Your instructions
Each of the entries below is to be written out exactly, and the images skipped.

╭─ Dataset records

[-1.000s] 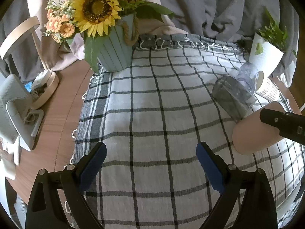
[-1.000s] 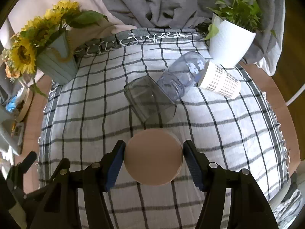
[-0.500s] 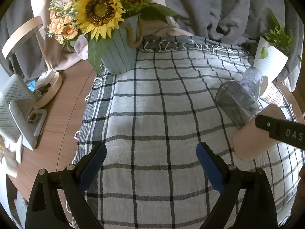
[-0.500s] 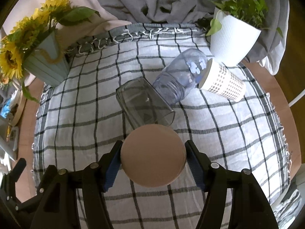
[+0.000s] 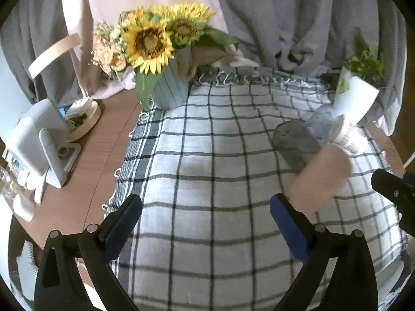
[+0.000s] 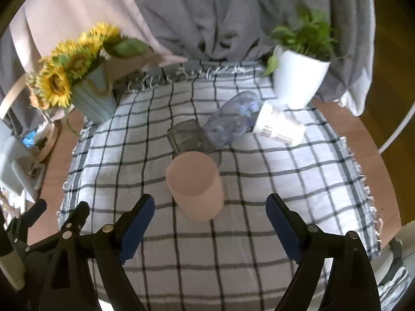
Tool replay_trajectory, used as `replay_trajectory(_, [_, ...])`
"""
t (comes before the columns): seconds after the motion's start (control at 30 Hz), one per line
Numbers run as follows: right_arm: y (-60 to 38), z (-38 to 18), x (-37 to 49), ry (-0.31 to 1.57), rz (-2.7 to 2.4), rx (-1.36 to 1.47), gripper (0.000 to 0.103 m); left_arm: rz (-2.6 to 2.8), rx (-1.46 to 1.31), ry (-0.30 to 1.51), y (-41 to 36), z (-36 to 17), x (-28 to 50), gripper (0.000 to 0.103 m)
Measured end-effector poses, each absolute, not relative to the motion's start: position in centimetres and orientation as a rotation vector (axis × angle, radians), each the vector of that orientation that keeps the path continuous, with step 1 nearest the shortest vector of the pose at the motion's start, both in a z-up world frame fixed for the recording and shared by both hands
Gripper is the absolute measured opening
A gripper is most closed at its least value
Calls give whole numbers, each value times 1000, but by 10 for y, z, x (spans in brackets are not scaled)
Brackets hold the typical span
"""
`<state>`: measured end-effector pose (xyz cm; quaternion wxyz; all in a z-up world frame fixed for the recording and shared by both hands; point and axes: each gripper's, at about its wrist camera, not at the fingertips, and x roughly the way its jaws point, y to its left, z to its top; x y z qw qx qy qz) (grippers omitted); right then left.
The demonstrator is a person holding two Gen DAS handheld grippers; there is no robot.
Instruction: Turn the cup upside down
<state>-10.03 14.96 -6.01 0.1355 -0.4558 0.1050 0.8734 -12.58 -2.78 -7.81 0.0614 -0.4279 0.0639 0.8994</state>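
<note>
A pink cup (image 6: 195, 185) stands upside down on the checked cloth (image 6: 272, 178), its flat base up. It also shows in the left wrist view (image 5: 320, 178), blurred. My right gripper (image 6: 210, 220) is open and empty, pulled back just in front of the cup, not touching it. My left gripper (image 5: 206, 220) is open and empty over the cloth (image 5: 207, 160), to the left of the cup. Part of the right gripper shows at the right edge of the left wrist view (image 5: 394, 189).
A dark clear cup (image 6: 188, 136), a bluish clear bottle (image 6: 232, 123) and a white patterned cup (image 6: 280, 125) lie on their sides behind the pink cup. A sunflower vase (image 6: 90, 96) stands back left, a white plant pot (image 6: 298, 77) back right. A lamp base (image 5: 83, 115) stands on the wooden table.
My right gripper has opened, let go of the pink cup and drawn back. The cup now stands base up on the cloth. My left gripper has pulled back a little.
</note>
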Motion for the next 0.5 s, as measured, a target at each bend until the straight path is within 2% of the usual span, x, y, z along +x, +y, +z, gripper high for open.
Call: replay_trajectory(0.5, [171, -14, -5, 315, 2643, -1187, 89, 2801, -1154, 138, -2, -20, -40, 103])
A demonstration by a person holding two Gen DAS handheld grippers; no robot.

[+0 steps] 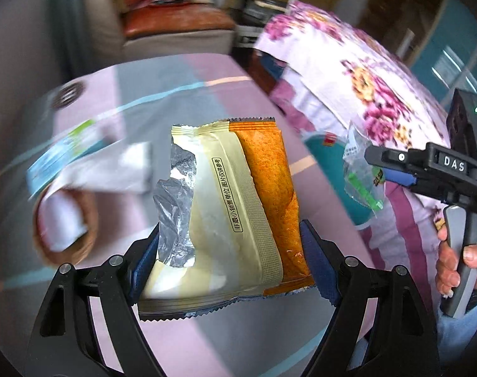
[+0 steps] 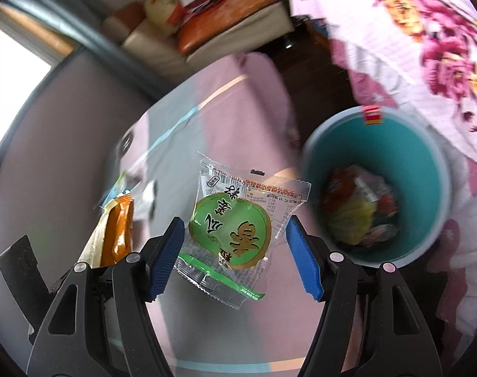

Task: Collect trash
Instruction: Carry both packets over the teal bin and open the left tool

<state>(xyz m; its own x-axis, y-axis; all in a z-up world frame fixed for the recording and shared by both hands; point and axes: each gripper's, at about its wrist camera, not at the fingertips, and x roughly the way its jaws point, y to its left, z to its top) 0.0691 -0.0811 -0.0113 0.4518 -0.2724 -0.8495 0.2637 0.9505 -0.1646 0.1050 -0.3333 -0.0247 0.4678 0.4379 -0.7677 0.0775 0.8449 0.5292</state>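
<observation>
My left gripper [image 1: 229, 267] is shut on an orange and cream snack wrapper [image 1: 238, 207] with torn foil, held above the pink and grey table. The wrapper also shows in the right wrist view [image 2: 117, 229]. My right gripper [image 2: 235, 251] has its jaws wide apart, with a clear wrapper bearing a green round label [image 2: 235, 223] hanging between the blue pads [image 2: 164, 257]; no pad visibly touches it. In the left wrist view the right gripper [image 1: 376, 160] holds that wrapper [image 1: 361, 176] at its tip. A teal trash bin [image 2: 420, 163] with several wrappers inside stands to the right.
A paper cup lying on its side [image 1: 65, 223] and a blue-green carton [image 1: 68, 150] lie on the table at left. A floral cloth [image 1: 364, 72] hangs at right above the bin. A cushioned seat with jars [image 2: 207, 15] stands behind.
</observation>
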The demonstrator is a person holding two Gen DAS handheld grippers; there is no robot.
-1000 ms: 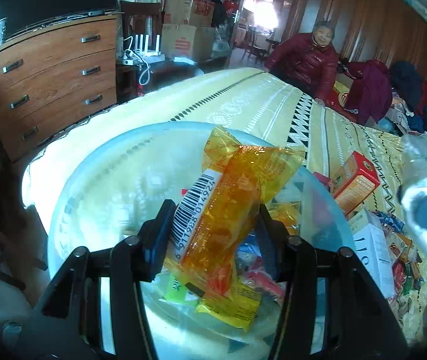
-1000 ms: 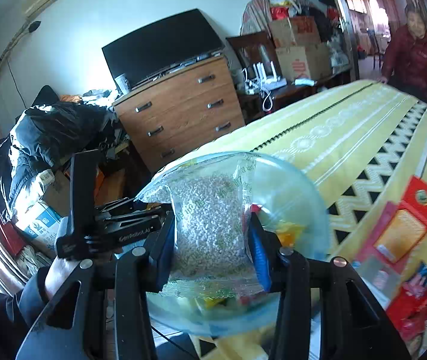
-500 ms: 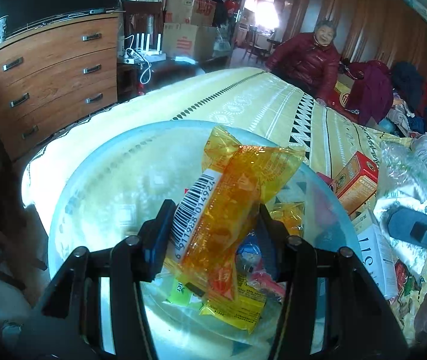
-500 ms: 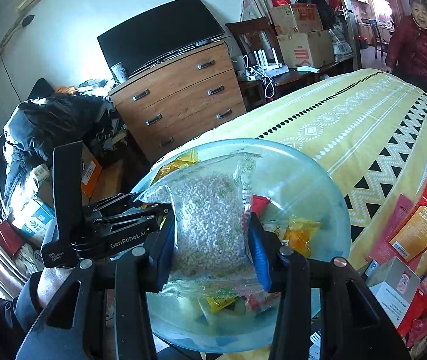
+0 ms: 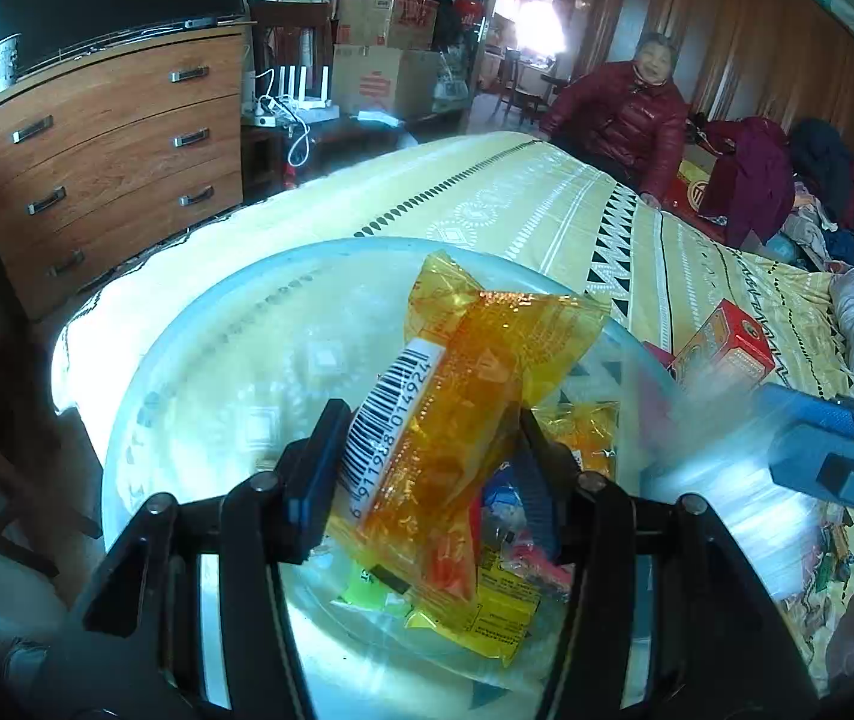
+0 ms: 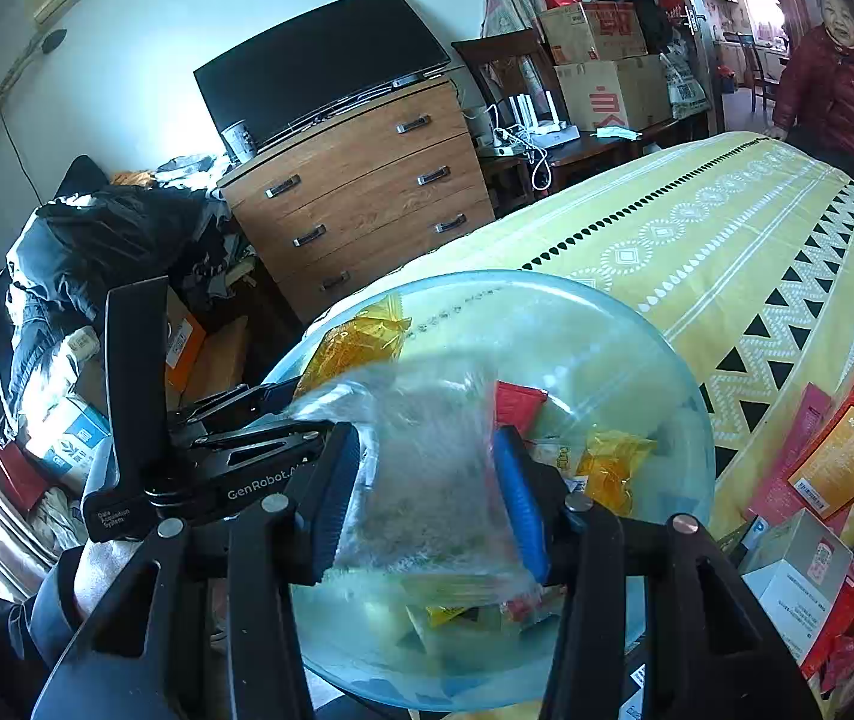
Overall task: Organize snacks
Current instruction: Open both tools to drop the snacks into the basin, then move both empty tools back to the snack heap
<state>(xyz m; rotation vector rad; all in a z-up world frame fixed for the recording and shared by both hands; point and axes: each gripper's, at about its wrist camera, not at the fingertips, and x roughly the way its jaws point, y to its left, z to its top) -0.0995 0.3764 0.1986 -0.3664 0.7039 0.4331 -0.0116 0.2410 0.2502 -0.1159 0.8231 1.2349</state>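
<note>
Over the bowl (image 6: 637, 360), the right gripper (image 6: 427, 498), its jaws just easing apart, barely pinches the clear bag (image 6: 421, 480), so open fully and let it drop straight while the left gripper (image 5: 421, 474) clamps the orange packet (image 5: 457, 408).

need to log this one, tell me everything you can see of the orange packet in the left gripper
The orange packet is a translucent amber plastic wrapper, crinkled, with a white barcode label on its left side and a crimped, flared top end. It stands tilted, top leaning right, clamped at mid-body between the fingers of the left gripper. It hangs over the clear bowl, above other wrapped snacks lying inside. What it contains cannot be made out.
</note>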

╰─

Your response
[-1.000s] 
[-1.000s] 
[-0.500s] 
[-0.500s] 
[+0.000s] 
[+0.000s] 
Tool replay_trajectory, used as `replay_trajectory(_, [_, ...])`
"""
t (comes before the columns): seconds after the motion's start (control at 30 Hz), one per line
Numbers run as follows: right_arm: y (-60 to 38), z (-38 to 18), x (-37 to 49), ry (-0.31 to 1.57), rz (-2.7 to 2.4), rx (-1.36 to 1.47), gripper (0.000 to 0.103 m); left_arm: rz (-2.6 to 2.8), rx (-1.46 to 1.31), ry (-0.30 to 1.51), y (-41 to 36), z (-36 to 17), x (-28 to 50), gripper (0.000 to 0.103 m)
Measured end-effector poses, each absolute, not relative to the motion's start: position in centimetres and orientation as a rotation vector (axis × angle, radians), each the vector of that orientation that keeps the path continuous, with step 1 nearest the shortest vector of the pose at the motion's start, both in a z-up world frame fixed for the recording and shared by both hands
Gripper is the absolute measured opening
A gripper is most closed at its least value
Calls give whole numbers, each value times 1000, but by 10 for y, z, x (spans in brackets are not scaled)
Brackets hold the typical span
"""
`<state>`: measured end-effector pose (xyz cm; quaternion wxyz; all in a z-up world frame fixed for the recording and shared by both hands; point and axes: each gripper's, at about its wrist camera, not at the fingertips, and x roughly the way its jaws point, y to its left, z to its top; x y z qw qx qy qz) (grippers omitted); right then left.
The demonstrator is a person holding two Gen DAS handheld grippers; there is no robot.
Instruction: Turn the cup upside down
<state>-10.03 14.96 -6.01 0.1355 -0.4558 0.1050 0.8734 -12.58 -2.78 -7.81 0.0614 -0.4279 0.0639 0.8994</state>
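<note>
A pink cup (image 6: 195, 185) stands upside down on the checked cloth (image 6: 272, 178), its flat base up. It also shows in the left wrist view (image 5: 320, 178), blurred. My right gripper (image 6: 210, 220) is open and empty, pulled back just in front of the cup, not touching it. My left gripper (image 5: 206, 220) is open and empty over the cloth (image 5: 207, 160), to the left of the cup. Part of the right gripper shows at the right edge of the left wrist view (image 5: 394, 189).
A dark clear cup (image 6: 188, 136), a bluish clear bottle (image 6: 232, 123) and a white patterned cup (image 6: 280, 125) lie on their sides behind the pink cup. A sunflower vase (image 6: 90, 96) stands back left, a white plant pot (image 6: 298, 77) back right. A lamp base (image 5: 83, 115) stands on the wooden table.
My right gripper has opened, let go of the pink cup and drawn back. The cup now stands base up on the cloth. My left gripper has pulled back a little.
</note>
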Motion for the next 0.5 s, as measured, a target at each bend until the straight path is within 2% of the usual span, x, y, z along +x, +y, +z, gripper high for open.
Call: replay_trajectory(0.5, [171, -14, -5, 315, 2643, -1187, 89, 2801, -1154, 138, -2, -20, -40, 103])
A demonstration by a person holding two Gen DAS handheld grippers; no robot.

[+0 steps] 
[+0 steps] 

Task: Collect trash
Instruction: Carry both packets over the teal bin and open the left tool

<state>(xyz m; its own x-axis, y-axis; all in a z-up world frame fixed for the recording and shared by both hands; point and axes: each gripper's, at about its wrist camera, not at the fingertips, and x roughly the way its jaws point, y to its left, z to its top) 0.0691 -0.0811 -0.0113 0.4518 -0.2724 -0.8495 0.2637 0.9505 -0.1646 0.1050 -0.3333 -0.0247 0.4678 0.4379 -0.7677 0.0775 0.8449 0.5292</state>
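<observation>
My left gripper [image 1: 229, 267] is shut on an orange and cream snack wrapper [image 1: 238, 207] with torn foil, held above the pink and grey table. The wrapper also shows in the right wrist view [image 2: 117, 229]. My right gripper [image 2: 235, 251] has its jaws wide apart, with a clear wrapper bearing a green round label [image 2: 235, 223] hanging between the blue pads [image 2: 164, 257]; no pad visibly touches it. In the left wrist view the right gripper [image 1: 376, 160] holds that wrapper [image 1: 361, 176] at its tip. A teal trash bin [image 2: 420, 163] with several wrappers inside stands to the right.
A paper cup lying on its side [image 1: 65, 223] and a blue-green carton [image 1: 68, 150] lie on the table at left. A floral cloth [image 1: 364, 72] hangs at right above the bin. A cushioned seat with jars [image 2: 207, 15] stands behind.
</observation>
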The demonstrator is a person holding two Gen DAS handheld grippers; there is no robot.
-1000 ms: 
-1000 ms: 
-500 ms: 
-500 ms: 
+0 ms: 
+0 ms: 
Overall task: Organize snacks
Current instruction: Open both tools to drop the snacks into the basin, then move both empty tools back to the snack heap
<state>(xyz m; rotation vector rad; all in a z-up world frame fixed for the recording and shared by both hands; point and axes: each gripper's, at about its wrist camera, not at the fingertips, and x roughly the way its jaws point, y to its left, z to its top) -0.0995 0.3764 0.1986 -0.3664 0.7039 0.4331 -0.0116 0.2410 0.2502 -0.1159 0.8231 1.2349</state>
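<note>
Over the bowl (image 6: 637, 360), the right gripper (image 6: 427, 498), its jaws just easing apart, barely pinches the clear bag (image 6: 421, 480), so open fully and let it drop straight while the left gripper (image 5: 421, 474) clamps the orange packet (image 5: 457, 408).

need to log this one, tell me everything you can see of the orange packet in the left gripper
The orange packet is a translucent amber plastic wrapper, crinkled, with a white barcode label on its left side and a crimped, flared top end. It stands tilted, top leaning right, clamped at mid-body between the fingers of the left gripper. It hangs over the clear bowl, above other wrapped snacks lying inside. What it contains cannot be made out.
</note>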

The answer contains nothing further.